» **Records from a collection**:
================================
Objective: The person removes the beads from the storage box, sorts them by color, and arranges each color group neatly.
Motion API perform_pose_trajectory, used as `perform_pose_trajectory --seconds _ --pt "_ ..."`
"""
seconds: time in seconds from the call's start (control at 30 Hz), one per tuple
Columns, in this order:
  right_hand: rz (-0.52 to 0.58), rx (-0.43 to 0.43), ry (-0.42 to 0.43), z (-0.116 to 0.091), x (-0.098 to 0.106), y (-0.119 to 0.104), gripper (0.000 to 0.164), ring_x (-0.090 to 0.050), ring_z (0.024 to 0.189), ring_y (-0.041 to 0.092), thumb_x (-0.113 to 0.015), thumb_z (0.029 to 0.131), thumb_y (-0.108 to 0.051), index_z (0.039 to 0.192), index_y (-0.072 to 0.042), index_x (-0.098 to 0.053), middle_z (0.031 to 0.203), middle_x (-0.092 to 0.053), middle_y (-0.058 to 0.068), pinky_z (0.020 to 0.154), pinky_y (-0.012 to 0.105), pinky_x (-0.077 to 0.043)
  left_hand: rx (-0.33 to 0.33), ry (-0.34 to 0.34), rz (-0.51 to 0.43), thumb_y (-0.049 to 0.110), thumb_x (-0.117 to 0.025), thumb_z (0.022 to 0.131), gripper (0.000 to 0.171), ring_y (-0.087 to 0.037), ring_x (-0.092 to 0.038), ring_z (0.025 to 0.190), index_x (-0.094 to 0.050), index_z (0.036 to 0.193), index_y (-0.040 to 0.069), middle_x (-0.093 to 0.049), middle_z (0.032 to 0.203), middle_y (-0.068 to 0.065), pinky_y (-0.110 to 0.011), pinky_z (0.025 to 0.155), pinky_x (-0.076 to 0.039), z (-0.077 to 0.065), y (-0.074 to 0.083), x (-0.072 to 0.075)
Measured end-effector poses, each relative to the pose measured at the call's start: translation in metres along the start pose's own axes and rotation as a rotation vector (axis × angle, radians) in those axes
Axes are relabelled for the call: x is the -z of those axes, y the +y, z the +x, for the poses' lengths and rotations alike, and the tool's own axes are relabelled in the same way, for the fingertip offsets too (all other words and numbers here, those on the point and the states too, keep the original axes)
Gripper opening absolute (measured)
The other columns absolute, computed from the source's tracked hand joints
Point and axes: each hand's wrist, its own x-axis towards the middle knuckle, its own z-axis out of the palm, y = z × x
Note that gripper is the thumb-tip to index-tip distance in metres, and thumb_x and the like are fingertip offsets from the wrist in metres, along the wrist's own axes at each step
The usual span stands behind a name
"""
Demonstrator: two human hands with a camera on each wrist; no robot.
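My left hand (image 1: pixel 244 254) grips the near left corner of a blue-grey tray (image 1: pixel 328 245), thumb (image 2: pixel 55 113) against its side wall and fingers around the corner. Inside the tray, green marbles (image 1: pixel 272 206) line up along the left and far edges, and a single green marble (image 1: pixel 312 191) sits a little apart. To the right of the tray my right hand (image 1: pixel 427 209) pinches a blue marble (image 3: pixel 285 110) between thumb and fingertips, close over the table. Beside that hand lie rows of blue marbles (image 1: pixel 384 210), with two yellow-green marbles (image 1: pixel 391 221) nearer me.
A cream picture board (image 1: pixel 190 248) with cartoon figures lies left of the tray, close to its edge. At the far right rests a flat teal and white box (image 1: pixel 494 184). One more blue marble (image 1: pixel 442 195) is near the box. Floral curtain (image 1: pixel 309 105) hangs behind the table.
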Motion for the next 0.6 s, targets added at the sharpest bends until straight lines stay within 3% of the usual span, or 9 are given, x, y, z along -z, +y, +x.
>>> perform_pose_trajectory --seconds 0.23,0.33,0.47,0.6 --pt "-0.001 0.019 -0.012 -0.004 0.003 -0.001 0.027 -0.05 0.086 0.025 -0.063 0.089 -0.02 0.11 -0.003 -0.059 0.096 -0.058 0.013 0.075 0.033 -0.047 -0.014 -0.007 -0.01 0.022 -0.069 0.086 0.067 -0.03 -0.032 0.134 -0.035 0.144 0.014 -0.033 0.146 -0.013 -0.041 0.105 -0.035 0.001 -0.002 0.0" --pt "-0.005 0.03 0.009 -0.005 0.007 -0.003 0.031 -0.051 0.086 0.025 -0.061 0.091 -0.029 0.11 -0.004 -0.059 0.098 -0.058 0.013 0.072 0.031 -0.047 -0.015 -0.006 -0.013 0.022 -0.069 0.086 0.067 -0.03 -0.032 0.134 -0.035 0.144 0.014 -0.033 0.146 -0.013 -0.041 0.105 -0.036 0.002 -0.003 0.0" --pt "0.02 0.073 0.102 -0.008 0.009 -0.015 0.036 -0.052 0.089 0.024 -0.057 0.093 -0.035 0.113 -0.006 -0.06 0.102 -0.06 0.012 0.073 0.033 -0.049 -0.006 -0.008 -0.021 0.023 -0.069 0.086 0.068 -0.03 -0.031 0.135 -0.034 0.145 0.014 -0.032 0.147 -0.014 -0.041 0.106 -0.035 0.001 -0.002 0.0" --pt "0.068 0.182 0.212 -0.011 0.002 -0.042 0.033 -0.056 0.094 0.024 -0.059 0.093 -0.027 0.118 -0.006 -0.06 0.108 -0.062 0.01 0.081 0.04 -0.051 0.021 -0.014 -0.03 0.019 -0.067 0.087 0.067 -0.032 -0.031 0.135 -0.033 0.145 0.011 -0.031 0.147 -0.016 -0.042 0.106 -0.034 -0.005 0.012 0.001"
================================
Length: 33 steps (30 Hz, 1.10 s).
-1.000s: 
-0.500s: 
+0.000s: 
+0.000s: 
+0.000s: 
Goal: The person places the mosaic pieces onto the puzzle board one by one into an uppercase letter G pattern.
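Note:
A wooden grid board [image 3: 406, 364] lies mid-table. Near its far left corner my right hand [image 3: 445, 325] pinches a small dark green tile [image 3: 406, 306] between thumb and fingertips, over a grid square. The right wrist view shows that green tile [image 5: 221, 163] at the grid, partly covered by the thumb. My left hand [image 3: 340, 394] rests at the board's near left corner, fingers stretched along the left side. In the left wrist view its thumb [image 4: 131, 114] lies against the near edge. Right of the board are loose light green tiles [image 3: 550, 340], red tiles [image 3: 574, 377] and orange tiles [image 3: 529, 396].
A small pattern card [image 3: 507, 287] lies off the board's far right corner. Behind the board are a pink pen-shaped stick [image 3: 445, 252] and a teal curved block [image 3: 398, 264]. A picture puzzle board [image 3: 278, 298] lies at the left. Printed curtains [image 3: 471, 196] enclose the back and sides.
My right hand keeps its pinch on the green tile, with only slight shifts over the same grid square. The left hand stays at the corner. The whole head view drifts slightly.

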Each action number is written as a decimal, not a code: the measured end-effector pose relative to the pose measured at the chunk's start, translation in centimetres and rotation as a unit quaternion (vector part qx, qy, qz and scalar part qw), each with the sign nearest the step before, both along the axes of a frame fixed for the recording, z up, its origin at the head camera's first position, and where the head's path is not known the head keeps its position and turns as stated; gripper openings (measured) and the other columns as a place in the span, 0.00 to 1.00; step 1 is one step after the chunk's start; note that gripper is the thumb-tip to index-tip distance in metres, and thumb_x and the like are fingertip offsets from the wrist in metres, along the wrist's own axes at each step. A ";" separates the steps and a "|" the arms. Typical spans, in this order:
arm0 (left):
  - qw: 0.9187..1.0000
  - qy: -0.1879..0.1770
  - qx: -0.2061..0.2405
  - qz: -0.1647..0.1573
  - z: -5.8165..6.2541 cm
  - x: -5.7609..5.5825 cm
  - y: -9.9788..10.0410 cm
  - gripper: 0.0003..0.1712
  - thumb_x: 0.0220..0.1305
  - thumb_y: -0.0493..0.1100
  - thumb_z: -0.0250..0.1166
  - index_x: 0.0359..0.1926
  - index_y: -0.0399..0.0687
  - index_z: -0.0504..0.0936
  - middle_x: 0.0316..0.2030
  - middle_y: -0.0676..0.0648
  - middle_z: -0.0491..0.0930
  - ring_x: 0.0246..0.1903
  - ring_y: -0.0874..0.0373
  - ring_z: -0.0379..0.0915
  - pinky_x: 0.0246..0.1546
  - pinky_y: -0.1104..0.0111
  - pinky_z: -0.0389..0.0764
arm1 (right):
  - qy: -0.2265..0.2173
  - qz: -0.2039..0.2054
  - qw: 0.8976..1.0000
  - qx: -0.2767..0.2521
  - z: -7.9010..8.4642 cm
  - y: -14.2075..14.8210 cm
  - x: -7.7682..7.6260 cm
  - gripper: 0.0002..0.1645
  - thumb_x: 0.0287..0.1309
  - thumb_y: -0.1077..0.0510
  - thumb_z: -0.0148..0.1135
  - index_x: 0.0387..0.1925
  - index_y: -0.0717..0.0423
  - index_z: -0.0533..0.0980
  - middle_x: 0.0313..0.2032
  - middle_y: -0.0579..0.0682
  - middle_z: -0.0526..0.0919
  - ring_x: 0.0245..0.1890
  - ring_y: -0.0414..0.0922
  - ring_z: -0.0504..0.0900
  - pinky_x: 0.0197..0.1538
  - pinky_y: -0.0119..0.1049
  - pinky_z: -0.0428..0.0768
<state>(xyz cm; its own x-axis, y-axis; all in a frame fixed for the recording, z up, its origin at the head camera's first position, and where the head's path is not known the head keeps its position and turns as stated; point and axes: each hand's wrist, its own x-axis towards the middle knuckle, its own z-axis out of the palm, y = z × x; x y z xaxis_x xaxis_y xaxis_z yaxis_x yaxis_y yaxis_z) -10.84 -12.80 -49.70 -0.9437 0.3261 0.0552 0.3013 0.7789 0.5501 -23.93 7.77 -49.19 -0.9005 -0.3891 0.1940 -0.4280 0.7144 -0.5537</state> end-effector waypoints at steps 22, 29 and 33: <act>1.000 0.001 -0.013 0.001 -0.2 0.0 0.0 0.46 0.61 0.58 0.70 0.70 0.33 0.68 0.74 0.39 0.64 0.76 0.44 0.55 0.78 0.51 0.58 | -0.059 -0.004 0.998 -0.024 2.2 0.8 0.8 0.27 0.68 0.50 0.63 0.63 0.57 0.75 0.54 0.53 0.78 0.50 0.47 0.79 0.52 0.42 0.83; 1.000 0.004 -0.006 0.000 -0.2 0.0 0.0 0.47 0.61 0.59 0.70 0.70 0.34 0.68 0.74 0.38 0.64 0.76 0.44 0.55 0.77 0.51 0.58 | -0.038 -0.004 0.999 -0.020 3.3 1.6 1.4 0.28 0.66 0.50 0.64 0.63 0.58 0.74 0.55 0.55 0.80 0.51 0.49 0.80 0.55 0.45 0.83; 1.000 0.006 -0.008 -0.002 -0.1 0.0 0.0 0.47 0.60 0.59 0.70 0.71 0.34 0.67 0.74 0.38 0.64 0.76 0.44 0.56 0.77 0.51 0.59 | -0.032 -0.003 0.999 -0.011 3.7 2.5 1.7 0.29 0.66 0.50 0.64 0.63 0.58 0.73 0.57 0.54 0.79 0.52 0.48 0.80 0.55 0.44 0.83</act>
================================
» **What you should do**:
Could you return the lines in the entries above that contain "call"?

» **Answer**:
seconds: time in seconds from the call's start (control at 30 Hz), one per tuple
Measured end-effector poses, each relative to the pose measured at the call's start: translation in metres along the start pose's own axes and rotation as a rotation vector (axis × angle, radians) in those axes
Axes are relabelled for the call: x is the -z of those axes, y the +y, z the +x, for the poses' lengths and rotations alike, and the tool's own axes are relabelled in the same way, for the fingertip offsets too (all other words and numbers here, those on the point and the states too, keep the original axes)

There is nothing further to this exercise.